In-depth | Economy

Jobless in the Pandemic

By - 15.06.2020

Rising unemployment and the agency dealing with it.

On one of the small roads off Bill Clinton Boulevard in Prishtina, there is the building of a little-known, yet important agency that during the pandemic has become one of the most sought-after institutions.

Muhamet Klinaku jokes that the public agency where he works has never gotten this much publicity before, and that nothing could have done a better job to put them in the news as the COVID-19 virus has over the past several weeks.

The Director of the Labor Market branch at Kosovo’s Employment Agency explains what he means. He says that promotion is important to the agency because there is a need to expand the reach of the institution. Few people know what the agency offers and how it is meant to serve them.

“We wouldn’t have got this much promotion even by paying lots of money,” Klinaku says.

The devastating effect that the pandemic has had on the job market is what brought the much needed promotion to the Employment Agency.

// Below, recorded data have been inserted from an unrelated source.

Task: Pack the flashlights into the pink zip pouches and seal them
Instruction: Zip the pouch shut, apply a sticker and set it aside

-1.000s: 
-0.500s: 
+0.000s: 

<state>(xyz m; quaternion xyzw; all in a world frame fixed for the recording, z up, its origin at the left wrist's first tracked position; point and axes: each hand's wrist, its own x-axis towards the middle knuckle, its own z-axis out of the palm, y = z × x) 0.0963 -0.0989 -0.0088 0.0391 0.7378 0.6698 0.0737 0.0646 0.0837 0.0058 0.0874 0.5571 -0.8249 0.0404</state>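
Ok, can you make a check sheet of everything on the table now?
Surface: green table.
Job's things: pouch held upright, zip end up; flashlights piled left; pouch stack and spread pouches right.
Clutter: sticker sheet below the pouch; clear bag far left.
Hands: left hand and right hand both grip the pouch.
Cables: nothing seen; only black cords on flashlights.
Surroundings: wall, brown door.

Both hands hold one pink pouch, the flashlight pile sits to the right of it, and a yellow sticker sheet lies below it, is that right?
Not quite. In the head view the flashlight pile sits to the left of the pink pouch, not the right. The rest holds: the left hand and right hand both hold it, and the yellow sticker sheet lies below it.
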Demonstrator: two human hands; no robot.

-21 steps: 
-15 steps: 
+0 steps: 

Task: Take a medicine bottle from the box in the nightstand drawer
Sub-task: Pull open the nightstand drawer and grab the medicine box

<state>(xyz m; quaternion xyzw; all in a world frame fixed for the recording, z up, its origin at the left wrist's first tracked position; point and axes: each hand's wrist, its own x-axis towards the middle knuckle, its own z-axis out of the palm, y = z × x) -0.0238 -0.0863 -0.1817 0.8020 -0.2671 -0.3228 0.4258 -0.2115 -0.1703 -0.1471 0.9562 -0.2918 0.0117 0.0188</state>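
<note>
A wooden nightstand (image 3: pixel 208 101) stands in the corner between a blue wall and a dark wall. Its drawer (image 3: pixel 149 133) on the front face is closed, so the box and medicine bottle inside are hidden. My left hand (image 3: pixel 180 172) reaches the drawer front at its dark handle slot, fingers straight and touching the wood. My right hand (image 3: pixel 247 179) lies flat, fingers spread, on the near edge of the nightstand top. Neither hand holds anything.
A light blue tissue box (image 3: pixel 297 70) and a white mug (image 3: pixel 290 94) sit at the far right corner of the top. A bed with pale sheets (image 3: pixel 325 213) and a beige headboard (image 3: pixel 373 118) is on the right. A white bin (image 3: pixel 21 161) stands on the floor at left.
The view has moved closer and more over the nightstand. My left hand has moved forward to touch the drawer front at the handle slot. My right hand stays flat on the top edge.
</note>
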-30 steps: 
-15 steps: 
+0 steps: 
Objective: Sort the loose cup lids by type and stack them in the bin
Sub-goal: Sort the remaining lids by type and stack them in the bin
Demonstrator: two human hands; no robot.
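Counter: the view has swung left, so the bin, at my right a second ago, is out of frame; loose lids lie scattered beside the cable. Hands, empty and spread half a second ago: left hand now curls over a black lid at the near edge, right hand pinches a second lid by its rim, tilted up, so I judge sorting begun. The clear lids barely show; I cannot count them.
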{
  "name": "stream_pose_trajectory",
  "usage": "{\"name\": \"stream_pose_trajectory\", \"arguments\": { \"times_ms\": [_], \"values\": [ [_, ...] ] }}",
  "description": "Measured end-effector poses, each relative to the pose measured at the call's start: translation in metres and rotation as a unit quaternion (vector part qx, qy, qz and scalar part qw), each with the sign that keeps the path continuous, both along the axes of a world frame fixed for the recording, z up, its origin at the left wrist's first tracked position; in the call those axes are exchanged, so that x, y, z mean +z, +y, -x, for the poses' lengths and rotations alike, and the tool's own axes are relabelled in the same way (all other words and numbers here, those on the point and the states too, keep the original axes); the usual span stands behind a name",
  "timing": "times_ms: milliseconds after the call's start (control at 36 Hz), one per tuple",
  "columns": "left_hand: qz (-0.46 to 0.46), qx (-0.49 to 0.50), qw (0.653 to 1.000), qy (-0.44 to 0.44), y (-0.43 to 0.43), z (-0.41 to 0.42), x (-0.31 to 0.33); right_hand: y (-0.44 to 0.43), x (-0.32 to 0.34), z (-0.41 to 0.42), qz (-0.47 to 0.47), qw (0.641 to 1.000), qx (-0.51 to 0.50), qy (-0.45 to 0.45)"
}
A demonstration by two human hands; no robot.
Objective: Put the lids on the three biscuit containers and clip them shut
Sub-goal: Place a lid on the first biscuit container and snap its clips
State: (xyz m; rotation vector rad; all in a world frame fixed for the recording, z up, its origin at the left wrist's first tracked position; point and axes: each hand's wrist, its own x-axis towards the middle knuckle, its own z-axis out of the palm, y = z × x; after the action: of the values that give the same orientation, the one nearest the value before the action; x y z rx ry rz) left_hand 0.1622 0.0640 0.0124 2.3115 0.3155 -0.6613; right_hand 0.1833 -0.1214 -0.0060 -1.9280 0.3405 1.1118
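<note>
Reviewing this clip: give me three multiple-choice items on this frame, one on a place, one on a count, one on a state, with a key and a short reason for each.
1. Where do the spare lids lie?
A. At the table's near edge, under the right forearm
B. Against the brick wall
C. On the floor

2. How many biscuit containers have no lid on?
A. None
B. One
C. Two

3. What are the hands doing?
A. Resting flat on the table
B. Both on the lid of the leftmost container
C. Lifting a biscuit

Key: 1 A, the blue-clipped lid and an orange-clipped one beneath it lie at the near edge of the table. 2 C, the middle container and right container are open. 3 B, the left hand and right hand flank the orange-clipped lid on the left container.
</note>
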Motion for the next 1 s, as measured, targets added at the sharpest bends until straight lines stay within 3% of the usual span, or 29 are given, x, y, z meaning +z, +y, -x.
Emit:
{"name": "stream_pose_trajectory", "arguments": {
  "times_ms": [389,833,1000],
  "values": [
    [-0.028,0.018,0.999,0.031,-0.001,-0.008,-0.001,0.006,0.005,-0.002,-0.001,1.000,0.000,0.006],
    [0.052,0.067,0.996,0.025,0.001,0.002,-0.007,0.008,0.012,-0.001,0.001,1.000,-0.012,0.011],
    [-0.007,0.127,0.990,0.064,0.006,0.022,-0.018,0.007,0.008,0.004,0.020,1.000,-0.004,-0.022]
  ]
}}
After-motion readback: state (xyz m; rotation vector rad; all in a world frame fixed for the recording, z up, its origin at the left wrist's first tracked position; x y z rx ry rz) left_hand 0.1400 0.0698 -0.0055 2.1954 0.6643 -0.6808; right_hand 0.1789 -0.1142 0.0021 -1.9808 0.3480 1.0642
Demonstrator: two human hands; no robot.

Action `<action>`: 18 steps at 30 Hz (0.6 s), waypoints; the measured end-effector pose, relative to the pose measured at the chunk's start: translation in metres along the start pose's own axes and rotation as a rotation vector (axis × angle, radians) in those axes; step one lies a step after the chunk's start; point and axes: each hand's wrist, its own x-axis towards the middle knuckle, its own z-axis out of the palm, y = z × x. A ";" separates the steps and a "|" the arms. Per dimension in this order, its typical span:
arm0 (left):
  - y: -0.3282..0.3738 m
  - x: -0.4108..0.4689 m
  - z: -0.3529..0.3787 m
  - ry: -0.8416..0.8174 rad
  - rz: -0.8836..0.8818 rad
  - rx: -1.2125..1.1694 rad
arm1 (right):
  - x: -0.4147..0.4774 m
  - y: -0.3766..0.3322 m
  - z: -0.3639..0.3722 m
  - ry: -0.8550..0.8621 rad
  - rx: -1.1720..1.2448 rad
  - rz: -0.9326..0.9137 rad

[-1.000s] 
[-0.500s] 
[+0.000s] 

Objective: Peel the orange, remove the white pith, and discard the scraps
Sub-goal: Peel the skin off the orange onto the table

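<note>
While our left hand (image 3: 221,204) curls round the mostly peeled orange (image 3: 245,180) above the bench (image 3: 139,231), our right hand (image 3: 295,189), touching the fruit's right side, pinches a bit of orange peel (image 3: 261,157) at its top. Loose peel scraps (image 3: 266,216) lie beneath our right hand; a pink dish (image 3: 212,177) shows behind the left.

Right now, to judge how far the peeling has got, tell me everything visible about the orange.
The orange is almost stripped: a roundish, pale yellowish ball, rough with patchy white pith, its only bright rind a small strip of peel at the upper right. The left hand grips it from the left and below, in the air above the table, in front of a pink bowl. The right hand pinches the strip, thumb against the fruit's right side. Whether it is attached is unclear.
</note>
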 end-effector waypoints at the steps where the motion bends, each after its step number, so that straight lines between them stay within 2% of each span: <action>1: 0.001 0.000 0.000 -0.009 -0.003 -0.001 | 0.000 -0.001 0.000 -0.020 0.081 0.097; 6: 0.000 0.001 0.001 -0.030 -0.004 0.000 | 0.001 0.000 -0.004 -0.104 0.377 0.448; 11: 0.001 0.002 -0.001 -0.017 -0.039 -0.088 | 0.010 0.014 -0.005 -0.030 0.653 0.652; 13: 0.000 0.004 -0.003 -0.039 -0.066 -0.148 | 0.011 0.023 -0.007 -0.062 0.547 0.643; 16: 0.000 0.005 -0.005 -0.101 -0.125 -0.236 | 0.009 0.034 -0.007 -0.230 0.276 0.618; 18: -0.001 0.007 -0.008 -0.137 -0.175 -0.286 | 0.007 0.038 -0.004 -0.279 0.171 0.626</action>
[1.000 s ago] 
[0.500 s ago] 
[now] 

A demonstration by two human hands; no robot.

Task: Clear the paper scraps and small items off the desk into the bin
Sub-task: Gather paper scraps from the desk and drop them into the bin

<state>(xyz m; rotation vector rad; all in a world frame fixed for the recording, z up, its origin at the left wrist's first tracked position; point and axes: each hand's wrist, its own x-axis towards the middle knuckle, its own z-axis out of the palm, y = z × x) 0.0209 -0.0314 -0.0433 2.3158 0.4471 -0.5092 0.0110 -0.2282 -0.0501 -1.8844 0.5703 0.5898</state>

Over the past two and a half months, the number of people registered as unemployed has surged to 170,000. Until March 13 the agency had 90,000 unemployed people registered and looking for a job, a number that has been consistent since the agency began functioning  independently in 2017, according to Klinaku. The Employment Agency’s  numbers go through till the end of May.

In the first four months of 2020, Over 37,000 unemployed people registered for benefits.

Crowds of people, often in violation of the social distancing measures, gathered in front of the agency’s regional offices to formally register as unemployed to receive financial support from the government’s emergency fiscal package. 

The 179.6 million euros emergency fiscal package, approved by the previous government on March 30, contained 15 measures designed to help individual workers, businesses and public organizations cope with the financial difficulties brought upon by the pandemic.

Measure Three with a budget of 61 million euros gave financial support to companies by subsidizing monthly salaries with the sum of 170 Euros for two months. It also subsidized 50% of rent for small and medium enterprises.

Measures Seven and Eight of the plan were aimed at helping the employees of bakeries, grocery stores and pharmacies with a subsidy of 100 euros per person for two months. A 130 euros payment for citizens who lost their jobs for a period of three months was also included.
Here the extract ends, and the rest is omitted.